Elijah Minnelli makes roots music that’s steeped in mythology and mysticism. Like all great artists Elijah operates in his own self created universe, one that’s a million miles away from the fast moving, disposable, digital streaming world we currently inhabit. His music is based in reggae and dub but references folk, blues and cumbia which give it a very unique sound. Simultaneously uplifting but mournful, modern but traditional, strange but familiar, it’s full of contradictions that shouldn’t work together but somehow, in Elijah’s hands, they do. Often with spectacular results. There really is no other current artist that sounds anything like Elijah Minnelli.

Elijah comes from a mythical place called Breadminster and has released several singles on his own Breadminster County Council imprint. He has also released singles for ZamZam Sounds and Bristol’s excellent Accidental Meetings. His first album for FatCat Records featured guest vocalists including Little Roy and Earl Sixteen and comprised of four tracks on the A side with corresponding dubs on the flip. The follow up, released under the moniker of The Alien Dub Orchestra, stuck to a similar format and was a collaboration with German indie band the Notwist, which reinterpreted the Breadminster songbook in a traditional Bavarian style.
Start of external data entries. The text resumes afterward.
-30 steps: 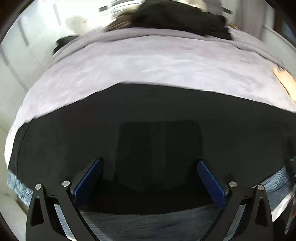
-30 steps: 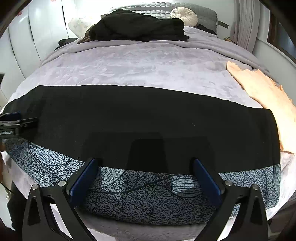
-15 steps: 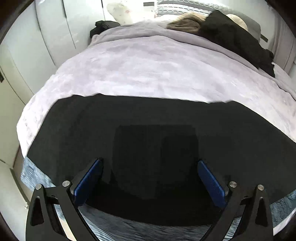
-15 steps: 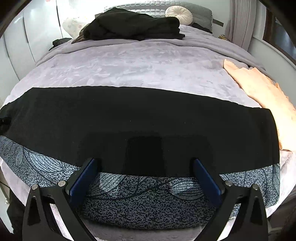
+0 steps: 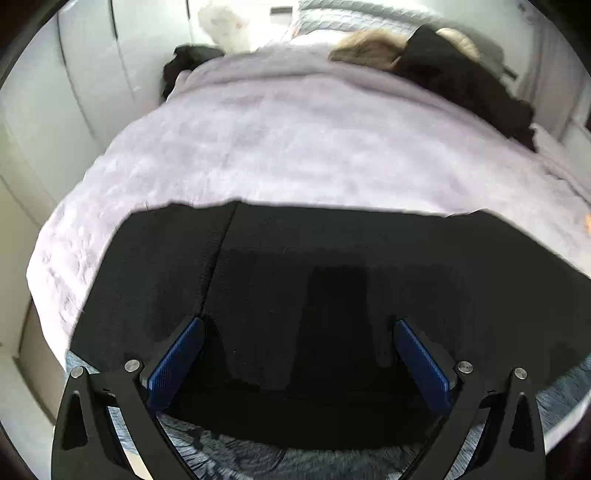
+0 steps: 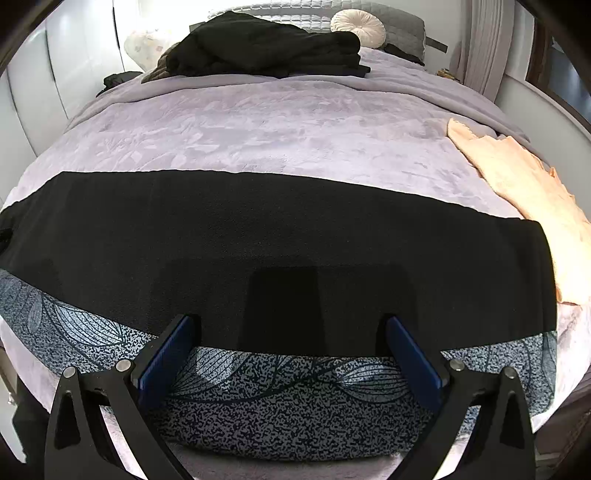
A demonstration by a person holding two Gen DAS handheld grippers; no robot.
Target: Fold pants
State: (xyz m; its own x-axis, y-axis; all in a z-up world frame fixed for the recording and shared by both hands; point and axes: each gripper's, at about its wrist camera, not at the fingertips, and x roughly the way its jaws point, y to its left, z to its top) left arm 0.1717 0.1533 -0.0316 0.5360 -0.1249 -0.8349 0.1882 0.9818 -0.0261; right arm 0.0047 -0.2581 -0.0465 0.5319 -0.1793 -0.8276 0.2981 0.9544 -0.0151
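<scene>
I have the black pants (image 6: pixel 280 236) spread flat across the near part of the bed (image 6: pixel 258 129), lying lengthwise from left to right on the lilac cover. Along their near edge they overlap a blue-grey leaf-print cloth (image 6: pixel 280 398) that runs along the bed's near side.

My right gripper (image 6: pixel 290 350) hangs over the pants' near edge with its jaws wide apart and nothing between them; one blue pad (image 6: pixel 164 356) sits over the seam between black fabric and the print. My left gripper (image 5: pixel 297 358) is likewise spread open and empty, hovering above the left end of the pants (image 5: pixel 332 280). In that view, which is somewhat blurred, I can see a straight seam or fold line running from the far edge toward the left pad (image 5: pixel 173 363).

On the right side of the bed a peach garment (image 6: pixel 524 192) lies just beside the pants' right end. At the far end there is a heap of dark clothes (image 6: pixel 266 48) and a round cream cushion (image 6: pixel 357 23) against the headboard.
</scene>
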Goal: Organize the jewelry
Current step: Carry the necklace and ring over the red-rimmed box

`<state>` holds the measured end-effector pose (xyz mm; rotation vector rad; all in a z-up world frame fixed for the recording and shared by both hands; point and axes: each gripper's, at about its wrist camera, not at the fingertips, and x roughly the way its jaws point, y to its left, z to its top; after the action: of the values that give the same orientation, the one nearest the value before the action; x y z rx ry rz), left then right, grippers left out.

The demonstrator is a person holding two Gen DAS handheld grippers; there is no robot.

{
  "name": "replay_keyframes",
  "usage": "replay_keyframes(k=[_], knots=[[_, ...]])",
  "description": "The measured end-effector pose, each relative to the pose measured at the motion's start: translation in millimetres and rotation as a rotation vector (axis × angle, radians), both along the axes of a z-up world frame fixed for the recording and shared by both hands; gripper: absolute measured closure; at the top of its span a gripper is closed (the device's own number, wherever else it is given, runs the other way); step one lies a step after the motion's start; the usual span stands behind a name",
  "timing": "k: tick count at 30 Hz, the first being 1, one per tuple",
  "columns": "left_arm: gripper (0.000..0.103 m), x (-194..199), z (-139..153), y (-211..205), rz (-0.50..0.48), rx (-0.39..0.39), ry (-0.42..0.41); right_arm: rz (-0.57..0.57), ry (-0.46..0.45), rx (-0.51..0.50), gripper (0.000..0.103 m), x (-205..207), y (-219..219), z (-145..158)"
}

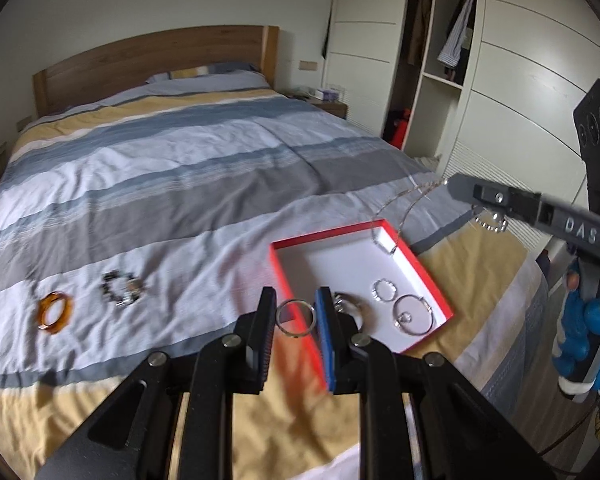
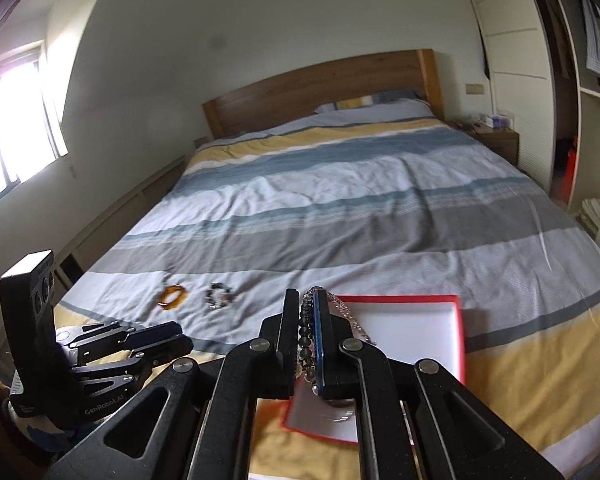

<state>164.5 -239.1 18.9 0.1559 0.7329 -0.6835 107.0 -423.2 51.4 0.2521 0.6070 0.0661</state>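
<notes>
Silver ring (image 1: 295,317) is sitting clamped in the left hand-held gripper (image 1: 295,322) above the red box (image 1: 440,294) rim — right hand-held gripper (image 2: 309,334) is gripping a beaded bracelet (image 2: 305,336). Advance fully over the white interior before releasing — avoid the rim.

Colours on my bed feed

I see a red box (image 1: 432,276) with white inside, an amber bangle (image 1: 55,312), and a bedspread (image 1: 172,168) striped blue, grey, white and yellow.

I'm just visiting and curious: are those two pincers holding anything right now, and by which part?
Left gripper pinches a silver ring across its sides. Right gripper clamps a chain necklace and bead strand; grip point unclear.
</notes>
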Motion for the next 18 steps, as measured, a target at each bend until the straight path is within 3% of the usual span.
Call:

Elijah’s new album Clams As A Main Meal consists of seven tracks, two vocal and five instrumental, that further expand upon his idiosyncratic sound. It opens with the rousing, gospel influenced, Canaan Land which is blessed by the wonderful vocal harmonies of British reggae legend Dennis Bovell. It’s one of the most moving and uplifting songs I’ve heard this year and has been constantly whirling around in my head since the moment I first heard it. Sumptuous Promise begins like a dubbed out sea shanty before a Jew’s harp, ethnic drumming and pounding dub bass enter the mix. Donna Donna (Chwerthin) is a traditional folk song sung in Welsh, in distinctive voice, by Carwyn Ellis, and is vaguely reminiscent of Fagin’s singing in the musical Oliver! Elsewhere on the album the music paints a vivid picture of weathered leather shoes banging on dusty wooden floors set against a light sepia tinged background. Mournful folk music is played on an old accordion, beautiful Arabic and Middle Eastern sounding falsetto vocals float in the air whilst percussion is provided by the banging of wooden blocks and the rattling of thick metal chains. All underpinned by deep dub bass lines. If Tom Waits and King Tubby were to host a joint blues party on a pirate ship I imagine the soundtrack would be something like this.
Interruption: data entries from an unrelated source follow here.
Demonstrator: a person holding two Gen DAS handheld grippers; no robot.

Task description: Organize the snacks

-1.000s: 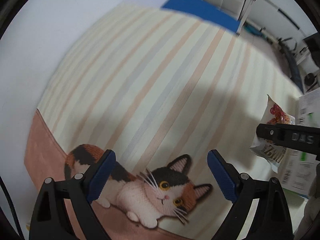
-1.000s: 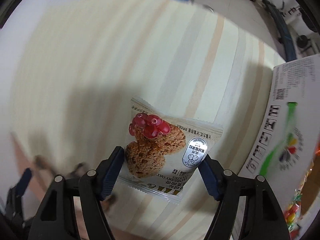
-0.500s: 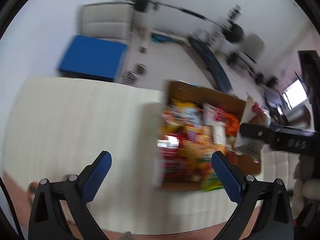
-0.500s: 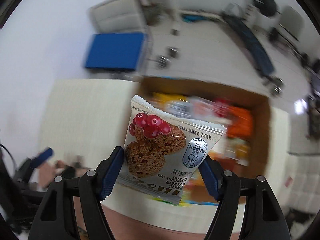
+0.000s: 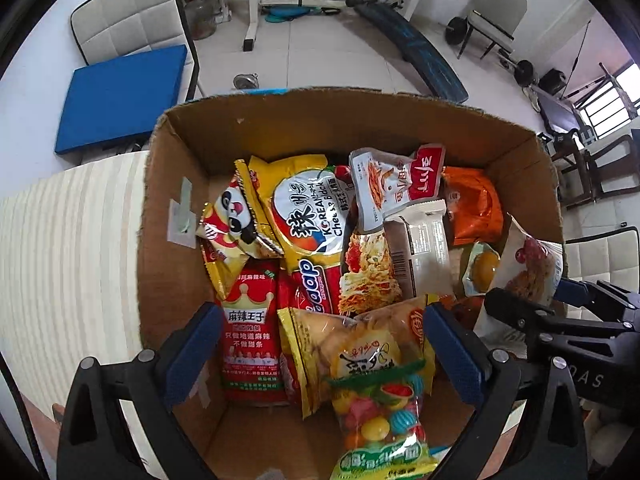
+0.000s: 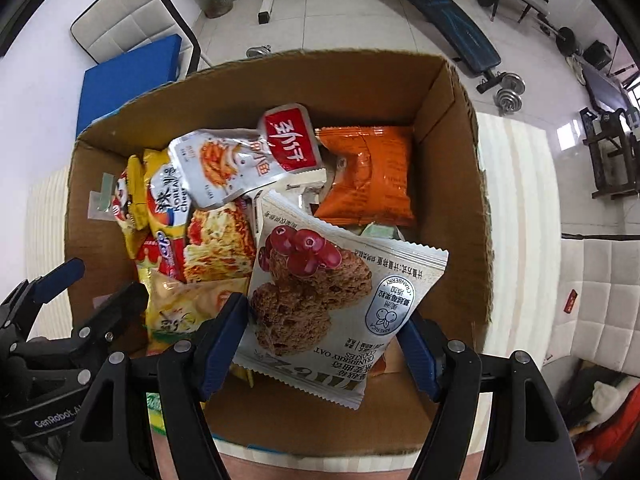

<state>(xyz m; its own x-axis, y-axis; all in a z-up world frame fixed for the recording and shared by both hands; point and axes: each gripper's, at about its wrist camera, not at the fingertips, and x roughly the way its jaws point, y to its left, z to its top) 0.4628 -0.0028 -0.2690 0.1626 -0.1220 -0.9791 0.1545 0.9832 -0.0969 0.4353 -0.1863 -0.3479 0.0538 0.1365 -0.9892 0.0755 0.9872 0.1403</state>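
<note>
My right gripper (image 6: 324,344) is shut on a white cranberry oat cookie packet (image 6: 336,292) and holds it above the open cardboard box (image 6: 472,184). The same packet shows at the right of the left wrist view (image 5: 528,272), over the box's right side. The box (image 5: 280,120) holds several snack bags: an orange bag (image 6: 368,176), a white and red pouch (image 6: 248,160), a yellow noodle pack (image 5: 312,216), a red spicy-strip pack (image 5: 248,328), a candy bag (image 5: 376,420). My left gripper (image 5: 320,348) is open and empty above the box's near side.
The box stands on a striped cloth (image 5: 68,248) on the table. Beyond it are a blue pad (image 5: 120,96), a white chair (image 5: 128,12) and gym equipment (image 5: 412,52) on a tiled floor. A white cushioned seat (image 6: 600,300) is at the right.
Both grippers have swung from the striped cloth with the cat picture to above the snack box. The right gripper has kept the cookie packet throughout.
</note>
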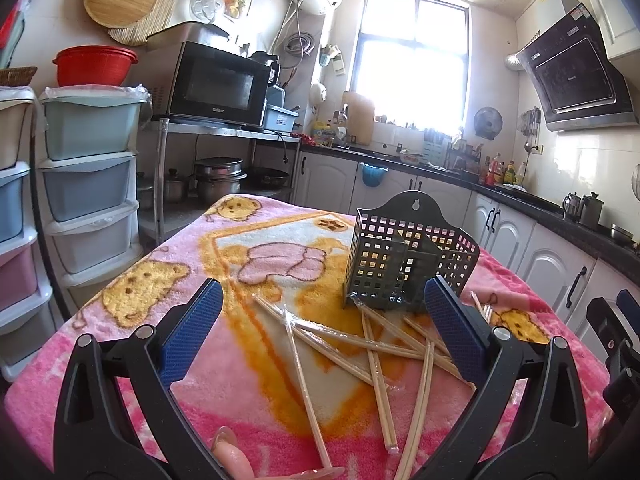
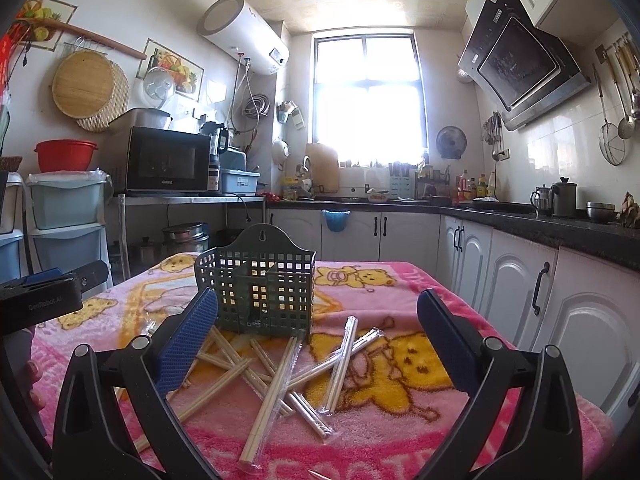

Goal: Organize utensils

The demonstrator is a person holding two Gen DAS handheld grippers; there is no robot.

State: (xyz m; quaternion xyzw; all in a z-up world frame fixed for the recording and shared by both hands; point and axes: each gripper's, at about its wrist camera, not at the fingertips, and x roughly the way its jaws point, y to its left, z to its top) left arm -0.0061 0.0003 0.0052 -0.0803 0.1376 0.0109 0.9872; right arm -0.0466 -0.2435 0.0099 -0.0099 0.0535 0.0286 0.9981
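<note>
Kitchen cabinets and a bright window fill the background, and before me lies a tabletop covered by a pink bear-print blanket [image 1: 168, 280] [image 2: 400, 420]. On it stands a dark green perforated holder [image 1: 396, 264] [image 2: 260, 288], upright, with an inner divider and a hanging tab at the back. I see nothing inside it that I can make out.

Just in front of the holder lie wrapped chopsticks [image 1: 376, 352] [image 2: 280, 376], scattered and crossing one another in a loose pile on the blanket; a few reach right up to the holder's base.

My left tongs [image 1: 332, 332] stand wide apart, blue pads on either side of the pile, gripping nothing and hovering above the chopsticks. My right tongs [image 2: 320, 344] are likewise spread wide and empty, framing the pile and the holder's lower edge.

At the right edge of the left view I catch part of the other black tool; at the left edge of the right view its counterpart shows. A fingertip [image 1: 234, 460] peeks in at the bottom of the left view.
</note>
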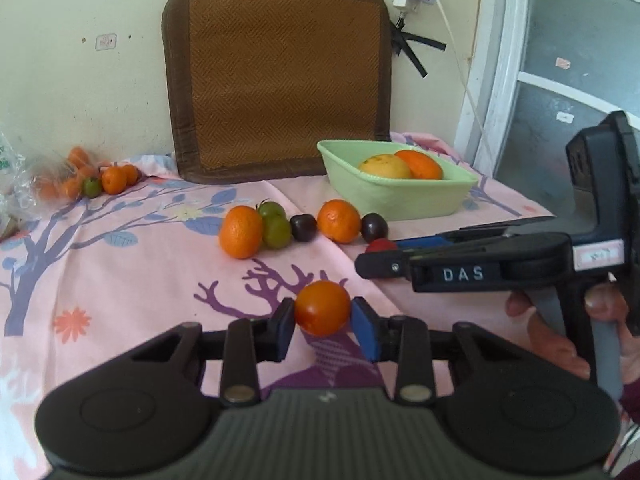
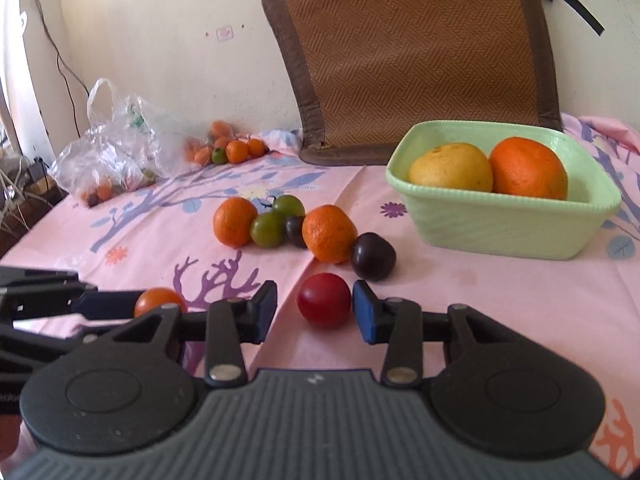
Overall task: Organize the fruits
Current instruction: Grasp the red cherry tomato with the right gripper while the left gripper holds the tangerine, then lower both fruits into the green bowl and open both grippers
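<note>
My left gripper (image 1: 323, 318) is shut on an orange-red tomato (image 1: 322, 307), which also shows in the right wrist view (image 2: 159, 300). My right gripper (image 2: 315, 311) is open around a red tomato (image 2: 324, 300) on the pink cloth; its right pad is close to the fruit, the left pad stands apart. In the left wrist view the right gripper (image 1: 384, 252) reaches in from the right at that red tomato (image 1: 380, 245). A green basket (image 2: 520, 232) holds a yellow fruit (image 2: 452, 168) and an orange (image 2: 528, 168).
A cluster of two oranges (image 2: 234, 221), green tomatoes (image 2: 267, 229) and dark plums (image 2: 373, 256) lies mid-table. A plastic bag (image 2: 112, 140) and small fruits (image 2: 236, 150) sit at the back left. A woven mat (image 2: 412, 52) leans on the wall.
</note>
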Tool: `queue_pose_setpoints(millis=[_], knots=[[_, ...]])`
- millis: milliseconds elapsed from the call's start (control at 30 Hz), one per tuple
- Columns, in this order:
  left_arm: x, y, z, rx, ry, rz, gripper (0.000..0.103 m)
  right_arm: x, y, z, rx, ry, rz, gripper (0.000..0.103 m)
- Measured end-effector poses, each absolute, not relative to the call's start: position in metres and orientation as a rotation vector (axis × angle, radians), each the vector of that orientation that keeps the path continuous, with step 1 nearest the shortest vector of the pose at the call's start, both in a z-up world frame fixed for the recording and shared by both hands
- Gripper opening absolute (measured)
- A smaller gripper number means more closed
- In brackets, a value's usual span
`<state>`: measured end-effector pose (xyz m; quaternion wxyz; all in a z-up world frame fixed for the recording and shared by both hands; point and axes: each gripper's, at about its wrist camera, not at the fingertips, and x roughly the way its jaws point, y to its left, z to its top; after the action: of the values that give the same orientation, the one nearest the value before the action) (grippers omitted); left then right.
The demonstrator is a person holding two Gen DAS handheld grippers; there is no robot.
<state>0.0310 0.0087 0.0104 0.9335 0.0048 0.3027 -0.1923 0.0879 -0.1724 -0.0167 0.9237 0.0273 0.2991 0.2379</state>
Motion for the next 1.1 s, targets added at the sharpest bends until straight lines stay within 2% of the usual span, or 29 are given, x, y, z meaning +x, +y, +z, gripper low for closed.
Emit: queue_pose_setpoints(millis=[67, 267, 633, 933, 1100], knots=[[0.035, 0.006, 0.004, 0.022, 0.636, -0.383, 0.032, 0.086, -0.171, -0.018, 0.033, 0.614, 0.479, 0.031], [0.037, 0.002, -0.002, 0.041, 0.634, -0.366, 0.035, 0.082, -0.170, -0.016, 0.004, 0.588, 0.471, 0.031], [0.048, -0.012, 0.005, 0.001, 0.650, -0.444, 0.031, 0.049, -0.203, -0.010, 0.005, 0.505, 0.392, 0.031], [0.114, -0.080, 0.057, -0.021, 0.538, -0.556, 0.031, 0.084, -0.256, 0.018, 0.039, 0.328, 0.199, 0.031], [0.157, -0.118, 0.057, -0.031, 0.565, -0.580, 0.031, 0.107, -0.268, 0.009, 0.045, 0.323, 0.145, 0.031]])
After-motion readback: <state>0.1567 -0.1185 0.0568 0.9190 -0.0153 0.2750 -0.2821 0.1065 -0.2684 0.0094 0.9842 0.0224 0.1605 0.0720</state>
Following a recent London show at Ormside Projects, Elijah very kindly agreed to sit down with me to discuss the new album and the mysterious, and very wonderful, world of Breadminster.

Hi Elijah, can you tell me a bit about Breadminster?
It’s my hometown man. I’m from Breadminster, it’s where I come from and where I pledge allegiance to. I’ve been away for like 11 or so years but it’s an interesting place. It’s quite small and isolated but that gives it its own kind of unique flavor.
I believe you’ve recently taken up a new role as Breadminster’s Night Czar?
Yeah. I wear a lot of hats down there. I mean, to be honest, there’s not a lot culturally going on so it’s quite easy to usurp some other person and get yourself pretty much at the front of the queue for anything vaguely cultural. I’m a bit of a funding hoover down at Breadminster. I’m just trying to maneuverer council funds in my general direction.
You’re embezzling council funds?
Yeah. A little bit.
I know the Breadminster Board of Abstinence has influenced the title of the new album, Clams As A Main Meal, and the artwork. Can you tell us a bit about that?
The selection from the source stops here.